Computer Organization and Design The Hardware Software interface 阅读笔记4

Exceptions and Interrupts

exceptions(异常): An unscheduled event that disrupts program execution; used to detect undefined instructions.
interrupts(中断): An exception that comes from outside
of the processor.

Two methods to communicate the reason for an exception:

  1. Include Supervisor Exception Cause Register(SCAUSE)(used in RISCV), records the highest priority exception in a clock cycle if more than one exception occurs.
  2. Vectored interrupts: Vectored interrupts are achieved by assigning each interrupting device a unique code, typically four to eight bits in length. When a device interrupts, it sends its unique code over the data bus to the processor, telling the processor which interrupt service routine to execute.

supervisor exception program counter (SEPC) is used to save the address of the offending instruction.

Many RISC-V computers store the exception entry address in a special register named Supervisor Trap Vector(STVEC), which the OS can load with a value of its choosing.

Ask:
The difference between imprecise exceptions and precise exceptions?

Parallelism via Instructions

ILP: Instruction-Level Parallelism
multiple issue A scheme whereby multiple instructions are launched
in one clock cycle.

  • Today’s high-end microprocessors attempt to issue from three to six instructions in every clock cycle. Even moderate designs will aim at a peak IPC of 2.

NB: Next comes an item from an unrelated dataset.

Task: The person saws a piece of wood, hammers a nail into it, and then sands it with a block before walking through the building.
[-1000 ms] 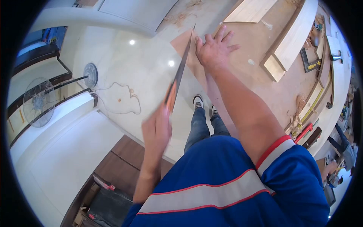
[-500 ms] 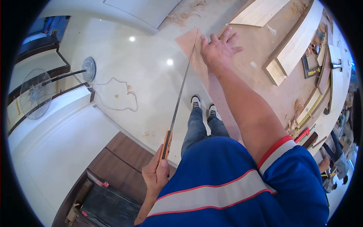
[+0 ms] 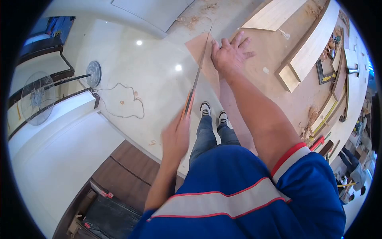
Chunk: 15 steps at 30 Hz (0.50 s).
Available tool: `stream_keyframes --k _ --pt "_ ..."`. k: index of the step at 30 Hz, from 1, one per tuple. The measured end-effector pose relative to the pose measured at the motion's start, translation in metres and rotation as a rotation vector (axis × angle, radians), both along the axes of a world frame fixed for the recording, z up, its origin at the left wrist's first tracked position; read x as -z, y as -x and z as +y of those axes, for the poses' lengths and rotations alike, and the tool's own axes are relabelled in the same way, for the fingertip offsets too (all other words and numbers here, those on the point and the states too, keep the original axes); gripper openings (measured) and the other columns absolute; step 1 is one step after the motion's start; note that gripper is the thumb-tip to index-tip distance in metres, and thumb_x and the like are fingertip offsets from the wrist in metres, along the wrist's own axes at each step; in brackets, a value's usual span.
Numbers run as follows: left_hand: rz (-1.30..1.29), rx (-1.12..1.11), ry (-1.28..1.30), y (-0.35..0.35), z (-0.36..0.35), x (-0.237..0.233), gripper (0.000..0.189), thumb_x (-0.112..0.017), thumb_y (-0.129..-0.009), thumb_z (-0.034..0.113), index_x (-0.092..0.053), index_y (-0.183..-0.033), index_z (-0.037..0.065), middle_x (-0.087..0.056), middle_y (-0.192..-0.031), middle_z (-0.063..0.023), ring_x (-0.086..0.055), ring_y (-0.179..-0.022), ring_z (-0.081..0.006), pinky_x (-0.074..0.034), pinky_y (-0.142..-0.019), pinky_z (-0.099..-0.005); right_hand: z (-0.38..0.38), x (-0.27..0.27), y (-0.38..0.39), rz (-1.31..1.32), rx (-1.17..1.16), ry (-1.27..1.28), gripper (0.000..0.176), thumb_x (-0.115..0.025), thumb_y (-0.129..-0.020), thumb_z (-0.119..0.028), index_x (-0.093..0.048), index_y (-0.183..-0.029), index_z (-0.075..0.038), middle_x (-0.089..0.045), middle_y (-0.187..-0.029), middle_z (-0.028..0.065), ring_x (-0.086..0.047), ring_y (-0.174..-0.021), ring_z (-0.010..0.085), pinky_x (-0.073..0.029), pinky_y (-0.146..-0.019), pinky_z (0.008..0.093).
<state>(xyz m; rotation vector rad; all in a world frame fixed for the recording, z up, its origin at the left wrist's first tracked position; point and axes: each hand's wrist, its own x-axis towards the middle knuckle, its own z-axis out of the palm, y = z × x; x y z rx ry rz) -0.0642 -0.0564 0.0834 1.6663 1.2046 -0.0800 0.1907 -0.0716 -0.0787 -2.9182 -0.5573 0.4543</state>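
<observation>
My left hand (image 3: 176, 137), slightly blurred, is closed round the orange and black handle of a handsaw (image 3: 196, 77). The long thin blade points away from me and crosses the corner of a thin pinkish-brown sheet (image 3: 195, 46). My right hand (image 3: 231, 55) lies spread on the brown board surface (image 3: 258, 85), just right of the blade, with its fingers apart and nothing in them.
Pale wooden pieces (image 3: 274, 16) and a long box-like plank (image 3: 314, 44) rest on the board. A black square (image 3: 327, 76), shavings and tools lie at the right. A standing fan (image 3: 38, 97) and cable are at the left. People are at the far right.
My left hand and the saw have moved forward, up in the view, and the blade tip now reaches beyond the sheet's corner. My right hand has stayed nearly in place.
</observation>
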Motion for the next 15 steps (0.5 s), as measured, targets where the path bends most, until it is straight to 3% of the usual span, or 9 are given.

static multiple issue: An approach to implementing a multiple-issue processor where many decisions are made by the compiler before execution.
dynamic multiple issue: An approach to implementing a multiple-issue processor where many decisions are made during execution by the processor.

To finding and exploiting for ILP:

1. speculation

speculation: An approach whereby the compiler or processor guesses the outcome of an instruction to remove it as a dependence in executing other instructions.

The recovery mechanisms for speculation:

  • In the case of speculation in software, the compiler usually inserts additional instructions that check the accuracy of the speculation and provide a fix-up routine to use when the speculation is wrong.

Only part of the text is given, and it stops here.